BEGIN

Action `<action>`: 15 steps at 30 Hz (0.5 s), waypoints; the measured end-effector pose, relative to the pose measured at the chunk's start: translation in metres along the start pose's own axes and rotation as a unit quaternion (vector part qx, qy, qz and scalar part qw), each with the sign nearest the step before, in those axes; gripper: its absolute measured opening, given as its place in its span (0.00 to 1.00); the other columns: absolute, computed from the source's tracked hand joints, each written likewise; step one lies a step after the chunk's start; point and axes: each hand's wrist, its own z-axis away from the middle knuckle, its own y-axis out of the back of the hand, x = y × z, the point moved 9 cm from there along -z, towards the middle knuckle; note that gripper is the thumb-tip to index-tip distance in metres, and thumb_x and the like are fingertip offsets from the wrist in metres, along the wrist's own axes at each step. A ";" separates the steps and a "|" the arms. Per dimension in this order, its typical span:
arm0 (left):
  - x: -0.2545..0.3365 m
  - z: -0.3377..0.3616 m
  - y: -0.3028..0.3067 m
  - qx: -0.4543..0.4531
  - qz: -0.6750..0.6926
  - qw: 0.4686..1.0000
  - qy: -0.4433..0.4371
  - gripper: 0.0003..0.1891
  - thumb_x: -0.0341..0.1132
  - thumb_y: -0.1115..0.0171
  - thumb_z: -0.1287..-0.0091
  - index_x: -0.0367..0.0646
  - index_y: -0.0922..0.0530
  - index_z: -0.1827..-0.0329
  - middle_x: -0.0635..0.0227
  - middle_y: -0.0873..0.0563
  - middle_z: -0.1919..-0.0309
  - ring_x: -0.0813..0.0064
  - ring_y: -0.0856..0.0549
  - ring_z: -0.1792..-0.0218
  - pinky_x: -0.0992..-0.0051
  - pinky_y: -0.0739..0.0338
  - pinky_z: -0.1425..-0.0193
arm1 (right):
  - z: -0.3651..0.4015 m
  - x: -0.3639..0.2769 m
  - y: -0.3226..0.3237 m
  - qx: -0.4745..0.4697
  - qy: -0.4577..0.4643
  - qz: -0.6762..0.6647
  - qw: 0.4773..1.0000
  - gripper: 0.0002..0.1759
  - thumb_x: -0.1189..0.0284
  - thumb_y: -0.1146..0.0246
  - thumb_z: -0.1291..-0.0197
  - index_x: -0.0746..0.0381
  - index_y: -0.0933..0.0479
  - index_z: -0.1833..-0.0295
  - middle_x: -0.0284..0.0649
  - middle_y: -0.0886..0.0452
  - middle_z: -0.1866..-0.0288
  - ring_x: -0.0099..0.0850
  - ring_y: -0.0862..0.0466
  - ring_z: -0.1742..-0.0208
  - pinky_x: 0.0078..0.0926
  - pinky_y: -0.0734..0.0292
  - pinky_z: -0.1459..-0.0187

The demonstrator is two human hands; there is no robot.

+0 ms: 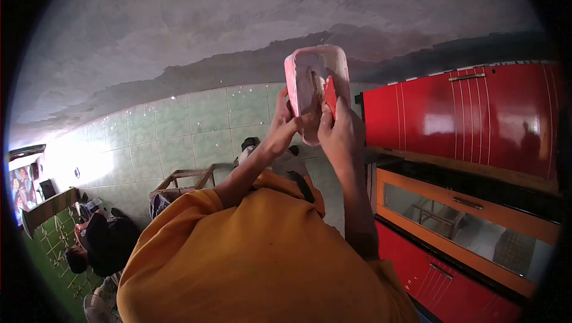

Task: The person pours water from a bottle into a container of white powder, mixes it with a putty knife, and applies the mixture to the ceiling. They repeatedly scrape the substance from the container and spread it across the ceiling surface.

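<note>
Viewing from my remote station: right hand (342, 129) closed on a red tool (330, 92), which reaches into a pink tub (291, 76). Left hand (281, 129) clamped on the tub at its near left side. Tub: raised ahead of the orange shirt (256, 251), inner surface smeared with paste. Beyond: grey, patchy wall (179, 25); pale specks on green tiles (208, 108). Right of tub: red cabinet (426, 120). Lower left: person in dark clothing (110, 242).

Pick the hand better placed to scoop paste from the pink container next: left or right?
Right, I'd say: the right hand grips the red tool, which reaches inside the pink container. The left hand is occupied holding the container's side.
</note>
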 end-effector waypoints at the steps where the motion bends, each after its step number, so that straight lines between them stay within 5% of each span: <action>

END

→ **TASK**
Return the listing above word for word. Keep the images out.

→ **WRITTEN REPLY**
Action `<action>`: 15 steps at 30 Hz (0.5 s), waypoints; the measured end-effector pose, relative to the pose measured at the chunk's start: translation in metres along the start pose's own axes and rotation as a unit quaternion (vector part qx, qy, qz and scalar part qw), each with the sign nearest the step before, in those axes; gripper: its absolute measured opening, given as its place in its span (0.00 to 1.00); the other columns: absolute, computed from the source's tracked hand joints, each written likewise; step one lies a step after the chunk's start; point and axes: each hand's wrist, its own z-axis away from the middle knuckle, its own y-axis out of the back of the hand, x = y × z, the point moved 9 cm from there along -z, towards the middle knuckle; note that gripper is the thumb-tip to index-tip distance in metres, and thumb_x and the like are fingertip offsets from the wrist in metres, along the wrist's own axes at each step. A ";" separates the steps and a "|" the arms. Per dimension in this order, its typical span:
arm0 (left):
  - x: -0.2545..0.3365 m
  - z: -0.3377..0.3616 m
  - y: -0.3028..0.3067 m
  - qx: -0.4543..0.4531
  - qz: -0.6750..0.6926
  - qw: 0.4686..1.0000
  - qy: -0.4433..0.4371
  - gripper: 0.0003..0.1891
  - thumb_x: -0.0341..0.1132
  - thumb_y: -0.1115..0.0171
  - thumb_z: -0.1287..-0.0091
  - index_x: -0.0367..0.0646
  - index_y: -0.0922..0.0530
  - index_z: -0.1827..-0.0329
  - middle_x: -0.0635..0.0227
  - middle_y: -0.0873..0.0563
  - middle_z: -0.1919..-0.0309
  - ring_x: -0.0813..0.0064
  - ring_y: -0.0856..0.0549
  - ring_z: -0.1792..-0.0218
  - pinky_x: -0.0992..-0.0051
  - pinky_y: -0.0739..0.0338
  - pinky_z: -0.1425..-0.0193
arm1 (right):
  - z: -0.3651..0.4015 m
  - x: -0.3639..0.2769 m
  - y: -0.3226..0.3237 m
  - qx: -0.4745..0.4697
  - qy: -0.4577..0.4643
  - qz: -0.6762..0.6647
  - qw: 0.4773..1.0000
  - gripper: 0.0002..0.1759
  - thumb_x: -0.1189..0.0284
  - thumb_y: -0.1146..0.0246
  - thumb_z: -0.1291..-0.0197
  - index_x: -0.0746..0.0381
  - index_y: -0.0933..0.0479
  - index_z: -0.1833..-0.0295
  - middle_x: -0.0284..0.0649
  - middle_y: -0.0886..0.0452
  - middle_z: -0.1866..-0.0288
  - ring_x: -0.0099..0.0850
  - ring_y: -0.0862..0.0466
  - ring_z: -0.1742..-0.0208
  - pinky_x: 0.0078..0.0926
  - pinky_y: -0.0734..0.0292
  - pinky_z: -0.1459..-0.0187

The demonstrator is two human hands; there is no robot.

+0 ms: 

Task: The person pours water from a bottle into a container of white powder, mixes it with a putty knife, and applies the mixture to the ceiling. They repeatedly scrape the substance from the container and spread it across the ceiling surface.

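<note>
Viewing from my remote station: right hand (342, 129) closed on a red tool (330, 92), which reaches into a pink tub (291, 76). Left hand (281, 129) clamped on the tub at its near left side. Tub: raised ahead of the orange shirt (256, 251), inner surface smeared with paste. Beyond: grey, patchy wall (179, 25); pale specks on green tiles (208, 108). Right of tub: red cabinet (426, 120). Lower left: person in dark clothing (110, 242).

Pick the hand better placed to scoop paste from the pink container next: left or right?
Right, I'd say: the right hand grips the red tool, which reaches inside the pink container. The left hand is occupied holding the container's side.
</note>
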 end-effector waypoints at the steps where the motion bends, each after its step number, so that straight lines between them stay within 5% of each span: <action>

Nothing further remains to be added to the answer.